Collected data entries ->
○ ○ ○ ○ ○ ○ ○

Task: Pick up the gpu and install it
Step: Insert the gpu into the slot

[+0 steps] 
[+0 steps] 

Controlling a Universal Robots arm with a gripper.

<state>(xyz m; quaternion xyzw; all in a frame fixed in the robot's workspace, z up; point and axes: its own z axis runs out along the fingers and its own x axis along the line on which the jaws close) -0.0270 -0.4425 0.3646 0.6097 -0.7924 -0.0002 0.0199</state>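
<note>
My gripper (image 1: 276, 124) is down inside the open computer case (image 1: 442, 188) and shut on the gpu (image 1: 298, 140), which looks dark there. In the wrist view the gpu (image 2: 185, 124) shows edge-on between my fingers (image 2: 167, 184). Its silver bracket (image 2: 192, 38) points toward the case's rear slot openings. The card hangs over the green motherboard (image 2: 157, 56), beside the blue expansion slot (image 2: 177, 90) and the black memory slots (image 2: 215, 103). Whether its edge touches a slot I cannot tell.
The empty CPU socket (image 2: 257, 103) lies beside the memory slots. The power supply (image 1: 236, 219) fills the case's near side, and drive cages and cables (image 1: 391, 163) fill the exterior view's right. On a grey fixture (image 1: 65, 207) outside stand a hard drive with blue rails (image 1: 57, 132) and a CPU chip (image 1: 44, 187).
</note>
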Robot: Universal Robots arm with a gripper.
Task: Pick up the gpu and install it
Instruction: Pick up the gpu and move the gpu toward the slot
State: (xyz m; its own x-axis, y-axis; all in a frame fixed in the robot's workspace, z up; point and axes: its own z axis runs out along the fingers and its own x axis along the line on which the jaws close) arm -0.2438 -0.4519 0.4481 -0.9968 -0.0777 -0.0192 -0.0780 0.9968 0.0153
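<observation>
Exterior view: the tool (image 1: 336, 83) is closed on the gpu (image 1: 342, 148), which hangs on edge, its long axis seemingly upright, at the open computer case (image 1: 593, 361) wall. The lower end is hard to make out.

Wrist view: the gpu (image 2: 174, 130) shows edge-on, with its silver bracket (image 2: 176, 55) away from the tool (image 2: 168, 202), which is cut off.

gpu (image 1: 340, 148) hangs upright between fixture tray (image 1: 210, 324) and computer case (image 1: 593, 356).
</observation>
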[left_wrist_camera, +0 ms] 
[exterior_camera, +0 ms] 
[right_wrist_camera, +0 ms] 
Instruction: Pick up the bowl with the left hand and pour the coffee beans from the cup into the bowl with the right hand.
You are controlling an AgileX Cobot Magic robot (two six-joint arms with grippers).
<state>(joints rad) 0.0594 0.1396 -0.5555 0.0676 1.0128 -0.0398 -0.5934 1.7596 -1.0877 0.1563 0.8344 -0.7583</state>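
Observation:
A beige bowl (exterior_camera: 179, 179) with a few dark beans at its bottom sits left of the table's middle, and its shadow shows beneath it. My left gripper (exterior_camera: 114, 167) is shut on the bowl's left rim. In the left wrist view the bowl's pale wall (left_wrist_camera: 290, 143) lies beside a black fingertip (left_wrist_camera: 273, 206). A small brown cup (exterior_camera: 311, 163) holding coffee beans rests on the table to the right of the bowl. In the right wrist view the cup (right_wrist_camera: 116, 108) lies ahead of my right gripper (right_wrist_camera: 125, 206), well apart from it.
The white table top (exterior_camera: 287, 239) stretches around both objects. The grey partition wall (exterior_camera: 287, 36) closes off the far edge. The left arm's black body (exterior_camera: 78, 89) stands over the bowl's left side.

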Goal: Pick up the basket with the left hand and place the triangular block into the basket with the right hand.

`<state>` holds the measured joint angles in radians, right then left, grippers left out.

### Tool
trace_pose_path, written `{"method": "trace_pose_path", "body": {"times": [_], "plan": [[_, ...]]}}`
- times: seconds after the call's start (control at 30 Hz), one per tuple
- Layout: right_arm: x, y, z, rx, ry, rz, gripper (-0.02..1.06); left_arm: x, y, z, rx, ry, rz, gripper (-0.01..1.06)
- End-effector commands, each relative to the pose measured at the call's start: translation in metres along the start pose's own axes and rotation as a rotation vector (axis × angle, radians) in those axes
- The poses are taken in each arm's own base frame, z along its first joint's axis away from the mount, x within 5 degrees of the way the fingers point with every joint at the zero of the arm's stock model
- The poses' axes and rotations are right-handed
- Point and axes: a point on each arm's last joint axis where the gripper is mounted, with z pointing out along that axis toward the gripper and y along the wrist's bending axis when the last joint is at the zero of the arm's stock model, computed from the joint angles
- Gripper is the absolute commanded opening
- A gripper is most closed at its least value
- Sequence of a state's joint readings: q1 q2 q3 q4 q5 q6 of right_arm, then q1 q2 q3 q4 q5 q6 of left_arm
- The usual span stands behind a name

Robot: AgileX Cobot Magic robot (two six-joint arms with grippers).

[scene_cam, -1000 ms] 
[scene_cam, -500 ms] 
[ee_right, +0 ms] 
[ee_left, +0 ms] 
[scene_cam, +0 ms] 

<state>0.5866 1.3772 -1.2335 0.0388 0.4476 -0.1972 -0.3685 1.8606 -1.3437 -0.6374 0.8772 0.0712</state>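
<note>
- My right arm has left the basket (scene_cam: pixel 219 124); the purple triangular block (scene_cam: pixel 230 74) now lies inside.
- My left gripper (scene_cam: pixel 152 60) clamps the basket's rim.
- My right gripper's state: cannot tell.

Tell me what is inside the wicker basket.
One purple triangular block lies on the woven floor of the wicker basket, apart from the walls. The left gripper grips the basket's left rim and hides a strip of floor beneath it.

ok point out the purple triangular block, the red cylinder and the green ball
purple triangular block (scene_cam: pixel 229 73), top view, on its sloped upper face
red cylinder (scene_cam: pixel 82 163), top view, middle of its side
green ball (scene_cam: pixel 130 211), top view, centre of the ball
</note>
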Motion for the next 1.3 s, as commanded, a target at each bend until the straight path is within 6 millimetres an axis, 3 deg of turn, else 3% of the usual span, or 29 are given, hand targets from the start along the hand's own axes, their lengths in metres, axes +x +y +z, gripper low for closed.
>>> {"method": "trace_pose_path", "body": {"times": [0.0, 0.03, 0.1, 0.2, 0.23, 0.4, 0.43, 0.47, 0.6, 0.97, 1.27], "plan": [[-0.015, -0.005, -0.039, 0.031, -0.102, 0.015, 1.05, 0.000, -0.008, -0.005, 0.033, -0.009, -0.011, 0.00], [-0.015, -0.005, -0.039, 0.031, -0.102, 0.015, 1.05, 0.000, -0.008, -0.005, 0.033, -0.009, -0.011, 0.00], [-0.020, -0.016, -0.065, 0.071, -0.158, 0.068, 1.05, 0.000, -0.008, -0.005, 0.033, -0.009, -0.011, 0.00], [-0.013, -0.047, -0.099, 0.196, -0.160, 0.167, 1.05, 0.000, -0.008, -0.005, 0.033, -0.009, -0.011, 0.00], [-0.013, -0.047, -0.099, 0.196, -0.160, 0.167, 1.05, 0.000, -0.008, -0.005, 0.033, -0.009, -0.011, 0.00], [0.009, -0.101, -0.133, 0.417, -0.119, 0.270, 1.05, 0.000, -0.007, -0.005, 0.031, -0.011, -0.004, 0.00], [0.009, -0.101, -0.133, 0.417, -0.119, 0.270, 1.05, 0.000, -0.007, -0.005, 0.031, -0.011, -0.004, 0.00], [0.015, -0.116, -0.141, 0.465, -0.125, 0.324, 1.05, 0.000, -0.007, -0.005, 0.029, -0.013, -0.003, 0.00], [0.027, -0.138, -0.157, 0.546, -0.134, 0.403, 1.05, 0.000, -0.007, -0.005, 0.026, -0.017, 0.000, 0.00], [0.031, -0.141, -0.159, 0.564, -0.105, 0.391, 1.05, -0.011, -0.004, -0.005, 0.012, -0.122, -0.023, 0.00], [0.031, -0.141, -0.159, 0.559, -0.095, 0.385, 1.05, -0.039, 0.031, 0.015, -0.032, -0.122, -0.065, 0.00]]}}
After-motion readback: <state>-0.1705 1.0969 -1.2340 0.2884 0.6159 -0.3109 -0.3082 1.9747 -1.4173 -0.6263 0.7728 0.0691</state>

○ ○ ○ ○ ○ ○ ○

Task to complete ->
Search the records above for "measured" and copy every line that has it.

Written response ->
`<state>` holds the measured joint angles in radians, right then left, grippers left out.
- End-effector commands, each relative to the pose measured at the call's start: translation in metres along the start pose's own axes and rotation as a rotation vector (axis × angle, radians) in those axes

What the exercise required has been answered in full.